Source records.
====

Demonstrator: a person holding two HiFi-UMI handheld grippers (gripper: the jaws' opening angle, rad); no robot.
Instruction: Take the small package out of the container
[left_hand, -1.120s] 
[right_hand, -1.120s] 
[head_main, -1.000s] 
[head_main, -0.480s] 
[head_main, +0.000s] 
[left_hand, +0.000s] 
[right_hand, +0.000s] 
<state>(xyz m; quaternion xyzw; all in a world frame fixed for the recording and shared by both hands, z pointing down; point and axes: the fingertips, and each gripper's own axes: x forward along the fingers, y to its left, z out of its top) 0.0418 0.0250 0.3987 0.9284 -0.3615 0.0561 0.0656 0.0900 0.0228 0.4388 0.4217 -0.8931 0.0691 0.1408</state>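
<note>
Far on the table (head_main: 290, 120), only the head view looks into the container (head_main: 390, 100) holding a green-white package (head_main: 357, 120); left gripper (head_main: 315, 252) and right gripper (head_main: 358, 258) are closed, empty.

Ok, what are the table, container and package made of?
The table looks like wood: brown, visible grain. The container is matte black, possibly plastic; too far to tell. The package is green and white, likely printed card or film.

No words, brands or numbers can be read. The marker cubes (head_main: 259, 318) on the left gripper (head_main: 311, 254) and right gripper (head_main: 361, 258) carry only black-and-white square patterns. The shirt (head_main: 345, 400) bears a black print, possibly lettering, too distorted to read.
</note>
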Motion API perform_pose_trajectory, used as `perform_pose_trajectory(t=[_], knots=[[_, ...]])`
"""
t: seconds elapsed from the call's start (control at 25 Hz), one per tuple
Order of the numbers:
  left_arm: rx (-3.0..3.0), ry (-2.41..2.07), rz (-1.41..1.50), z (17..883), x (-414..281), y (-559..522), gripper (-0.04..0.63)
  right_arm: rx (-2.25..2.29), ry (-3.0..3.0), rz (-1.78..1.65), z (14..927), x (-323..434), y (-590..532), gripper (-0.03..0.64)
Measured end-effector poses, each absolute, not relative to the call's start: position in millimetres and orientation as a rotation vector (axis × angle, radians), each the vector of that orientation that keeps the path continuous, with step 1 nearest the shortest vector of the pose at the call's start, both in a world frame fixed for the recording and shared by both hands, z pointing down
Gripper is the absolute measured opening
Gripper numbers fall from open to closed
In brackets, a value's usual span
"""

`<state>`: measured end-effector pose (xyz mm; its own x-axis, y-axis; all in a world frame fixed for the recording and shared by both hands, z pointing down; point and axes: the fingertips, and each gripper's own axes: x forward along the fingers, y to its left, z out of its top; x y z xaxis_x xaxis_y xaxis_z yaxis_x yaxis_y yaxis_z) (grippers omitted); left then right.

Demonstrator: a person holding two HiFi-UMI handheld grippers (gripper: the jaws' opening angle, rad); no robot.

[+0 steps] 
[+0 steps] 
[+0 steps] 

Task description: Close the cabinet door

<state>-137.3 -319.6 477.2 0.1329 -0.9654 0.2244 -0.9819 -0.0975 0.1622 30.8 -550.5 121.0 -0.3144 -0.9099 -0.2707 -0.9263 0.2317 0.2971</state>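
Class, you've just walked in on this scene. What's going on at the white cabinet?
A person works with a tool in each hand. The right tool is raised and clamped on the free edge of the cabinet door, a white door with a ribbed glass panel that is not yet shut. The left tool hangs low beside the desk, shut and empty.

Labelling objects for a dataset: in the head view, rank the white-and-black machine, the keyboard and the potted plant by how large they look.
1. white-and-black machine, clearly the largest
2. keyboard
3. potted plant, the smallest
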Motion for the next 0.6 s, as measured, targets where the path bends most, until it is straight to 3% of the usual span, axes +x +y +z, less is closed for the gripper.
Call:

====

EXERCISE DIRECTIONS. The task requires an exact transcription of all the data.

RESPONSE.
Demonstrator: a person holding two HiFi-UMI handheld grippers (gripper: the jaws' opening angle, rad); no robot.
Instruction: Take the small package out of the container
[left_hand, -1.120s] 
[right_hand, -1.120s] 
[head_main, -1.000s] 
[head_main, -0.480s] 
[head_main, +0.000s] 
[left_hand, +0.000s] 
[right_hand, +0.000s] 
<state>(xyz m; quaternion xyzw; all in a world frame fixed for the recording and shared by both hands, z pointing down; point and axes: the fingertips, and each gripper's own axes: x forward along the fingers, y to its left, z out of its top) 0.0418 0.0250 0.3987 0.9284 -0.3615 0.0561 0.0656 0.0900 0.0228 0.4388 0.4217 -0.8931 0.0691 0.1408</state>
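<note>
Far on the table (head_main: 290, 120), only the head view looks into the container (head_main: 390, 100) holding a green-white package (head_main: 357, 120); left gripper (head_main: 315, 252) and right gripper (head_main: 358, 258) are closed, empty.

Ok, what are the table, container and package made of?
The table looks like wood: brown, visible grain. The container is matte black, possibly plastic; too far to tell. The package is green and white, likely printed card or film.

No words, brands or numbers can be read. The marker cubes (head_main: 259, 318) on the left gripper (head_main: 311, 254) and right gripper (head_main: 361, 258) carry only black-and-white square patterns. The shirt (head_main: 345, 400) bears a black print, possibly lettering, too distorted to read.
</note>
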Motion API perform_pose_trajectory, used as `perform_pose_trajectory(t=[_], knots=[[_, ...]])`
"""
t: seconds elapsed from the call's start (control at 25 Hz), one per tuple
Order of the numbers:
  left_arm: rx (-3.0..3.0), ry (-2.41..2.07), rz (-1.41..1.50), z (17..883), x (-414..281), y (-559..522), gripper (-0.04..0.63)
  right_arm: rx (-2.25..2.29), ry (-3.0..3.0), rz (-1.78..1.65), z (14..927), x (-323..434), y (-590..532), gripper (-0.03..0.64)
Measured end-effector poses, each absolute, not relative to the call's start: position in millimetres and orientation as a rotation vector (axis × angle, radians), each the vector of that orientation that keeps the path continuous, with step 1 nearest the shortest vector of the pose at the call's start, both in a world frame fixed for the recording and shared by both hands, z pointing down
Gripper is the absolute measured opening
Gripper numbers fall from open to closed
In brackets, a value's usual span
"""

`<state>`: measured end-effector pose (xyz mm; its own x-axis, y-axis; all in a world frame fixed for the recording and shared by both hands, z pointing down; point and axes: the fingertips, and each gripper's own axes: x forward along the fingers, y to its left, z out of its top; x y z xaxis_x xaxis_y xaxis_z yaxis_x yaxis_y yaxis_z) (grippers omitted); left then right.

Demonstrator: a person holding two HiFi-UMI handheld grippers (gripper: the jaws' opening angle, rad); no robot.

[+0 steps] 
[+0 steps] 
[+0 steps] 

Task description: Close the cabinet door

<state>-137.3 -319.6 477.2 0.1329 -0.9654 0.2244 -0.9819 -0.0975 0.1622 30.8 -550.5 121.0 -0.3144 -0.9099 -0.2707 -0.9263 0.2317 0.2971</state>
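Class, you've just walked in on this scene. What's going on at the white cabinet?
A person works with a tool in each hand. The right tool is raised and clamped on the free edge of the cabinet door, a white door with a ribbed glass panel that is not yet shut. The left tool hangs low beside the desk, shut and empty.

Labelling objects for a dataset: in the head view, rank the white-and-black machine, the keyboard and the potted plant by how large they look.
1. white-and-black machine, clearly the largest
2. keyboard
3. potted plant, the smallest
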Motion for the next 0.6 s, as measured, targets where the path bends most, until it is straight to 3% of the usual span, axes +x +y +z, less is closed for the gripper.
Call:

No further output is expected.